Exercise requirements: All of the records should be reproduced word for word, but no images may appear in the copy.

Records:
»»

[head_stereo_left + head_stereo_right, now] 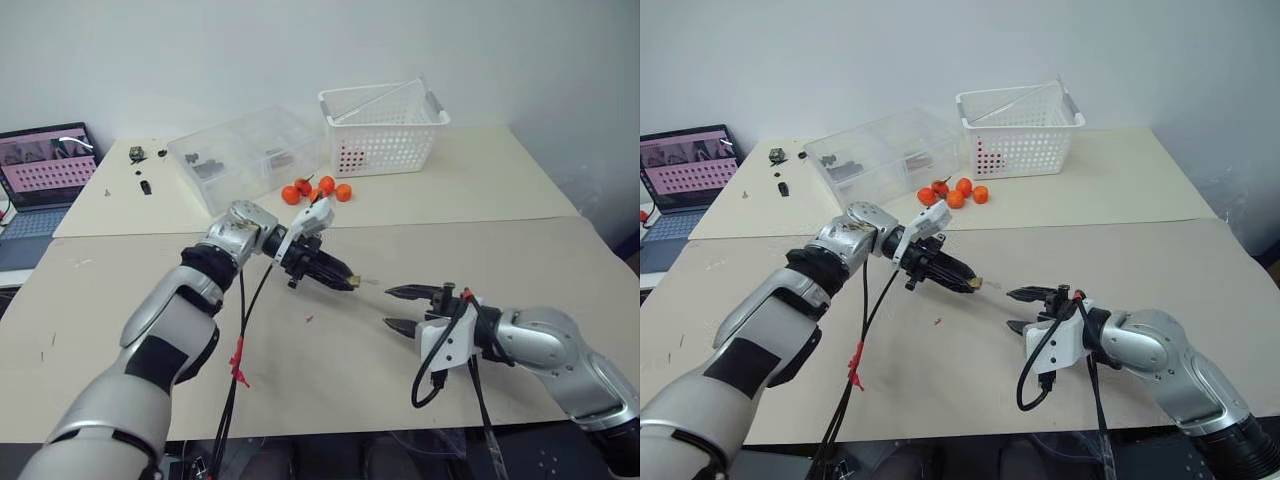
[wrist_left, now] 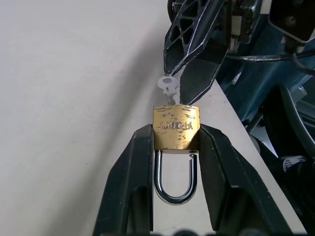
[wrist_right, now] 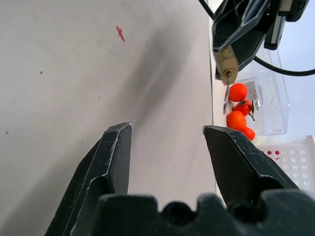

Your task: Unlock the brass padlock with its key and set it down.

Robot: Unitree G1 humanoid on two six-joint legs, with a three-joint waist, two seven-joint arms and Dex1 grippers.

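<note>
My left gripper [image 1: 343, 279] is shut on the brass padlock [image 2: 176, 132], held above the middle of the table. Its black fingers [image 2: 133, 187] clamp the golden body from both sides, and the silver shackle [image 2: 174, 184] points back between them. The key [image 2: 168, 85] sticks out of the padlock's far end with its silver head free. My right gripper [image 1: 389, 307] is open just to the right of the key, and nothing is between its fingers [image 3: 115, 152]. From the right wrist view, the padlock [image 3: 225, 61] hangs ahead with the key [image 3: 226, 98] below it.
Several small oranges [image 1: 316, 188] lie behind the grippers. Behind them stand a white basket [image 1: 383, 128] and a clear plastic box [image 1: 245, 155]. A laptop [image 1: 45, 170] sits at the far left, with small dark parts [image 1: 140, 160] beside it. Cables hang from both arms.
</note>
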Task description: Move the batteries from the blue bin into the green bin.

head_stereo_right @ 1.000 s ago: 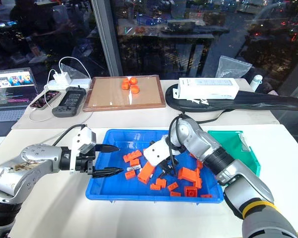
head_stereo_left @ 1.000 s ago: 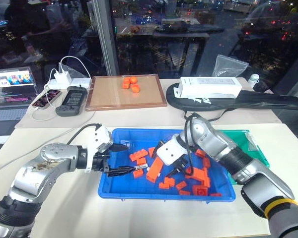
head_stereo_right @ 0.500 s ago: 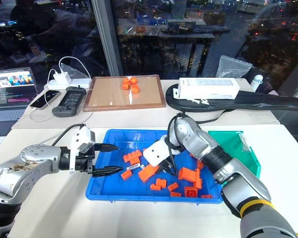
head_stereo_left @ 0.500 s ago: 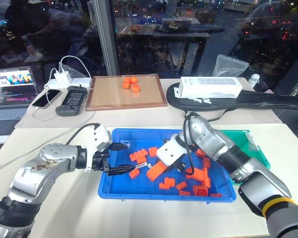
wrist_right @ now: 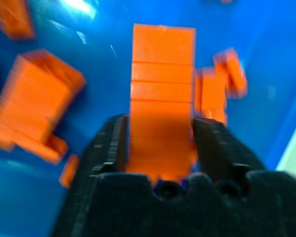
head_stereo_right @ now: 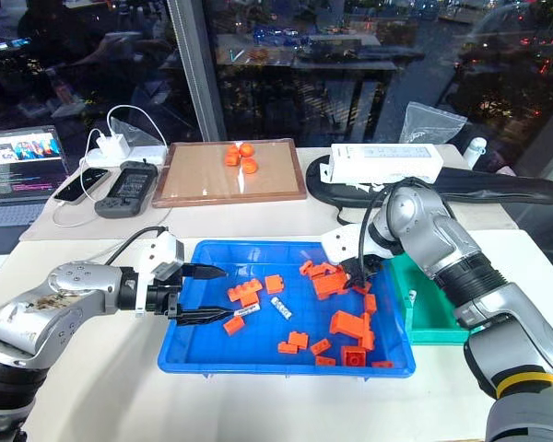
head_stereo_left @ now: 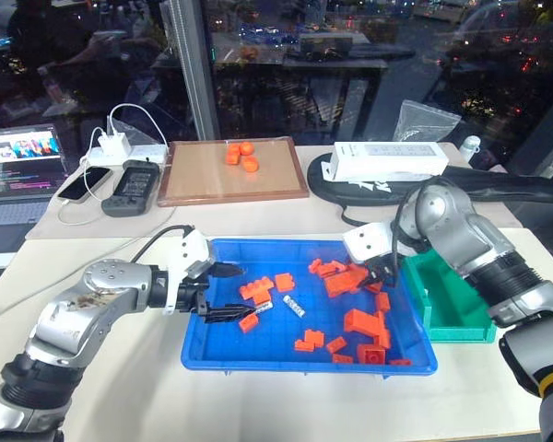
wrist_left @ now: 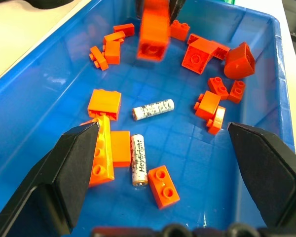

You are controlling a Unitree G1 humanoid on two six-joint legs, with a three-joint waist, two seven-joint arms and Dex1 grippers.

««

Task answer:
[head_stereo_left + head_stereo_right, now] 
[wrist_left, now] 
[wrist_right, now] 

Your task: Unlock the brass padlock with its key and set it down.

Robot: Unitree G1 humanoid on two six-joint legs, with a three-joint waist, two seven-joint arms and Dex1 grippers.

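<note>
My left gripper [image 1: 343, 279] is shut on the brass padlock [image 2: 176, 132], held above the middle of the table. Its black fingers [image 2: 133, 187] clamp the golden body from both sides, and the silver shackle [image 2: 174, 184] points back between them. The key [image 2: 168, 85] sticks out of the padlock's far end with its silver head free. My right gripper [image 1: 389, 307] is open just to the right of the key, and nothing is between its fingers [image 3: 115, 152]. From the right wrist view, the padlock [image 3: 225, 61] hangs ahead with the key [image 3: 226, 98] below it.
Several small oranges [image 1: 316, 188] lie behind the grippers. Behind them stand a white basket [image 1: 383, 128] and a clear plastic box [image 1: 245, 155]. A laptop [image 1: 45, 170] sits at the far left, with small dark parts [image 1: 140, 160] beside it. Cables hang from both arms.
</note>
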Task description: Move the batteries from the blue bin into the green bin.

head_stereo_right @ 1.000 s ago: 
head_stereo_left @ 1.000 s ago: 
head_stereo_right @ 0.500 s ago: 
head_stereo_left @ 0.500 s ago: 
wrist_right @ now: 
head_stereo_right @ now: 
head_stereo_left @ now: 
wrist_left @ now: 

You are controlling a Unitree G1 humanoid on two six-joint legs, with a three-joint waist, two seven-joint arms and Dex1 grippers.

Work on the exercise is now finished.